ACTIVITY -> For this exercise, output every line of the data as it stands.

++++ DATA ++++

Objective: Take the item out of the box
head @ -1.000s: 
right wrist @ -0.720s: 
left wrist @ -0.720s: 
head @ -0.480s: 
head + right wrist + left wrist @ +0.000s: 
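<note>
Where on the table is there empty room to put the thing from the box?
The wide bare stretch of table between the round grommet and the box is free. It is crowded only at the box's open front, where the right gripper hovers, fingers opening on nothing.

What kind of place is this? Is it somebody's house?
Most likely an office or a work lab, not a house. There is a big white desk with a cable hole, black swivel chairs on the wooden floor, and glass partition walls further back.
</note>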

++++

ANSWER SECTION ->
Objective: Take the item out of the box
head @ -1.000s: 
right wrist @ -0.720s: 
left wrist @ -0.720s: 
head @ -0.480s: 
head + right wrist + left wrist @ +0.000s: 
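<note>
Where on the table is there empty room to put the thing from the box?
The wide bare stretch of table between the round grommet and the box is free. It is crowded only at the box's open front, where the right gripper hovers, fingers opening on nothing.

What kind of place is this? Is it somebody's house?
Most likely an office or a work lab, not a house. There is a big white desk with a cable hole, black swivel chairs on the wooden floor, and glass partition walls further back.
</note>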

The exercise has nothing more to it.